ANTLR HTML Structure Parser - Project Report

This report documents the design, grammar definition, custom visitor implementation, and execution verification of the ANTLR HTML Structure Parser project, modeled after a responsive Student Management System interface.

1. Project Overview & Structure Analysis

The target application is Stellar, a modern, responsive Student Management System dashboard.

HTML Interface Architecture (`student_app.html`)

The page utilizes a blurred glassmorphism theme (backdrop-filter) with modern layouts:

Header (#dashboard-header): Contains the brand identifier (h1) and a real-time filter search bar.
Stats Grid (#statsGrid): Displays key performance indicators using three glass-styled cards:
- Total Students (#cardTotal)
- Average GPA (#cardGpa)
- Honors Students (#cardHonors)
Content Grid (.content-layout): A responsive two-column grid layout containing:
- Add Student Form Panel (#addStudentSection): A form with standard text, email, and numeric inputs to register students.
- Student Table Panel (#studentListSection): A tabular representation of registered student profiles, including avatar circles, GPA color badges, and action buttons (Edit/Delete).

2. ANTLR Grammar Design (`HTMLStructure.g4`)

To capture this hierarchical structure, we defined a custom domain-specific language (DSL) that represents HTML elements in a clean, selector-like syntax.

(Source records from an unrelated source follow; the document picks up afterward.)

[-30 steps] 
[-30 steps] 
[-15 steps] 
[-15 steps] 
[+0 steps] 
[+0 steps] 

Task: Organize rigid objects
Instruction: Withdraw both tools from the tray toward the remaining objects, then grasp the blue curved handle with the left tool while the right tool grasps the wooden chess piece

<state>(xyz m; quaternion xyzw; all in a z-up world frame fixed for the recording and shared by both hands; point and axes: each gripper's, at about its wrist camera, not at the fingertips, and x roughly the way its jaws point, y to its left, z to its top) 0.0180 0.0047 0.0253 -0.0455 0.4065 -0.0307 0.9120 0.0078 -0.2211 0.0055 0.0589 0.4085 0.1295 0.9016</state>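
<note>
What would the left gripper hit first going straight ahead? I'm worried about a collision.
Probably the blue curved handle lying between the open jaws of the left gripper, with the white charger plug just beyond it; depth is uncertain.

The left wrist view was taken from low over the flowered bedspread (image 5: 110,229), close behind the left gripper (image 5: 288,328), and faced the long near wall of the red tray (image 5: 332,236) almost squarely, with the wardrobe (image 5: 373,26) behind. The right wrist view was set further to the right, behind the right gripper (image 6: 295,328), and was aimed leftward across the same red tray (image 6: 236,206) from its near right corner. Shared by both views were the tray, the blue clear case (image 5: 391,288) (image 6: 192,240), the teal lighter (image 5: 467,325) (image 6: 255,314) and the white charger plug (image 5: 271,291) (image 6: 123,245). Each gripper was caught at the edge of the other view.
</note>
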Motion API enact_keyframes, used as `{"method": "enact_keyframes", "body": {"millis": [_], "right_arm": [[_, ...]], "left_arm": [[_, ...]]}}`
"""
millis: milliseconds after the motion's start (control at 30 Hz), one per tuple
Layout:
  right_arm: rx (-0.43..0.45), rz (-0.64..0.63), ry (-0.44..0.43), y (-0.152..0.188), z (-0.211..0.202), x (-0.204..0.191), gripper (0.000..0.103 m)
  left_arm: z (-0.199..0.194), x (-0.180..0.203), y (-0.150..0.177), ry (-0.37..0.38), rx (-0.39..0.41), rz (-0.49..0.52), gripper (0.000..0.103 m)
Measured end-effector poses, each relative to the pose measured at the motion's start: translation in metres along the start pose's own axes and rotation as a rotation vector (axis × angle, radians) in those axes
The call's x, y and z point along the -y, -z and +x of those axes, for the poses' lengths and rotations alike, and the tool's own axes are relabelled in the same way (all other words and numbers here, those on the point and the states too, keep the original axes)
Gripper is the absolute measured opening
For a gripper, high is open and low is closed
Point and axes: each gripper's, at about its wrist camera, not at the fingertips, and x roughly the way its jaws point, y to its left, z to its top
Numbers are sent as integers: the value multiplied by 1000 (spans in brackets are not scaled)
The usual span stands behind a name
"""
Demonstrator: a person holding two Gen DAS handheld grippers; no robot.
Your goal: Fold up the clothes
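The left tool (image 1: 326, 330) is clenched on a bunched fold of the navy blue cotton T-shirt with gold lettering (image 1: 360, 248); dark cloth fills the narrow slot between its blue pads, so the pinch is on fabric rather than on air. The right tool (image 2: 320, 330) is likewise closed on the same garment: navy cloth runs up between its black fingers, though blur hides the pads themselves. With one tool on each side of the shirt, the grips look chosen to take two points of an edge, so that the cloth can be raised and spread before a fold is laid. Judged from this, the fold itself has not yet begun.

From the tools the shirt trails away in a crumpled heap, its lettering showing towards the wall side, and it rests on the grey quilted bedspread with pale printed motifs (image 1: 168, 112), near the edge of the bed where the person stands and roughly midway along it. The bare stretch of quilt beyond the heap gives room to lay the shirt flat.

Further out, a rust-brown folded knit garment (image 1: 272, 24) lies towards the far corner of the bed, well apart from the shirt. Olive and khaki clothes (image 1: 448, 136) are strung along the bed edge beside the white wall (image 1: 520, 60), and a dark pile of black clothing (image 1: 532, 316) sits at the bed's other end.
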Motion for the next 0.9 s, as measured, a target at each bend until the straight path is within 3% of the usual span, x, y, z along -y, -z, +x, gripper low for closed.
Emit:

Below is the complete ANTLR v4 grammar:

grammar HTMLStructure;

// Parser Rules
htmlDoc: element* EOF;

element: tagElement
       | textElement
       ;

tagElement: IDENTIFIER 
            ( '#' id=IDENTIFIER )? 
            ( '.' className+=IDENTIFIER )* 
            ( '[' attributeList ']' )? 
            ( '{' element* '}' )? ;

attributeList: attribute ( ',' attribute )* ;

attribute: name=IDENTIFIER '=' value=STRING ;

textElement: value=STRING ;

// Lexer Rules
IDENTIFIER: [a-zA-Z_][a-zA-Z0-9\-_]* ;

STRING: '"' ( '\\"' | ~[\\"\r\n] )* '"'
      | '\'' ( '\\\'' | ~[\\'\r\n] )* '\''
      ;

WS: [ \t\r\n]+ -> skip ;

LINE_COMMENT: '//' ~[\r\n]* -> skip ;
BLOCK_COMMENT: '/*' .*? '*/' -> skip ;

Key Grammar Design Choices

CSS-Style Selectors: The tagElement rule matches selectors like div#container.card[attr="val"] { ... }.
Labeled Identifiers: We labeled the parser variables (id=IDENTIFIER, className+=IDENTIFIER, name=IDENTIFIER, value=STRING). This instructs ANTLR to expose dedicated getters/lists in the generated contexts (e.g. ctx.id and ctx.className), avoiding ambiguity with the tag name.
Optional Sub-blocks: Both the attributes list [...] and the children block {...} are optional, allowing leaf tags like i.fa-solid to be cleanly declared without brackets or braces.

3. Custom Input Representation (`sample_input.txt`)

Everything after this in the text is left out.